>>>>>
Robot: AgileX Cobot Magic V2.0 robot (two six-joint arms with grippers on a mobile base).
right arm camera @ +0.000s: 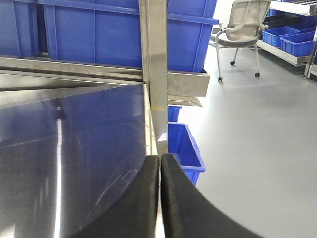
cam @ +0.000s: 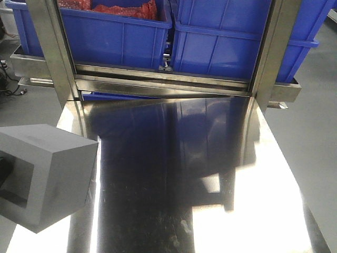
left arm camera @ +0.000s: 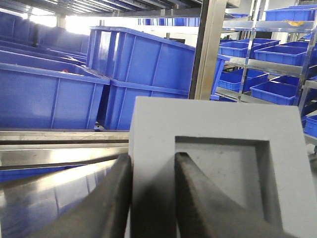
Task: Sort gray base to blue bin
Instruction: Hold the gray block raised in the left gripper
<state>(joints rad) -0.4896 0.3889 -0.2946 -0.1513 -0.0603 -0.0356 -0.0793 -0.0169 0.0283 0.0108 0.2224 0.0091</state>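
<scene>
Gray base (left arm camera: 218, 119) is clamped in the left gripper (left arm camera: 153, 158), with one finger inside its square recess and the other outside the wall. A blue bin (left arm camera: 148, 64) stands well ahead of the fingertips. The right gripper (right arm camera: 159, 159) is pressed closed and empty, at the steel table (right arm camera: 74, 148) edge.

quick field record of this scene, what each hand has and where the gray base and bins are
left hand: shut on the gray base, one finger in its recess, one outside its wall
gray base: held near the steel table left edge
right hand: shut, empty, by the table's right edge
blue bins: on the rack behind the table, base not yet inside
</scene>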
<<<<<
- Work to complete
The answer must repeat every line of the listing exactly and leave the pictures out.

- Answer to this exercise
Robot: AgileX Cobot Magic V2.0 robot (two six-joint arms with grippers on a mobile base).
right arm camera @ +0.000s: 
cam @ +0.000s: 
left arm camera @ +0.000s: 
Task: Sort gray base to blue bin
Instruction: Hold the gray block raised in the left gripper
<state>(joints rad) -0.4896 0.3889 -0.2946 -0.1513 -0.0603 -0.0356 -0.0793 -0.0169 0.0283 0.0108 0.2224 0.0091</state>
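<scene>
Gray base (left arm camera: 218, 119) is clamped in the left gripper (left arm camera: 153, 158), with one finger inside its square recess and the other outside the wall. A blue bin (left arm camera: 148, 64) stands well ahead of the fingertips. The right gripper (right arm camera: 159, 159) is pressed closed and empty, at the steel table (right arm camera: 74, 148) edge.

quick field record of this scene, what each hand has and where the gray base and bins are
left hand: shut on the gray base, one finger in its recess, one outside its wall
gray base: held near the steel table left edge
right hand: shut, empty, by the table's right edge
blue bins: on the rack behind the table, base not yet inside
</scene>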

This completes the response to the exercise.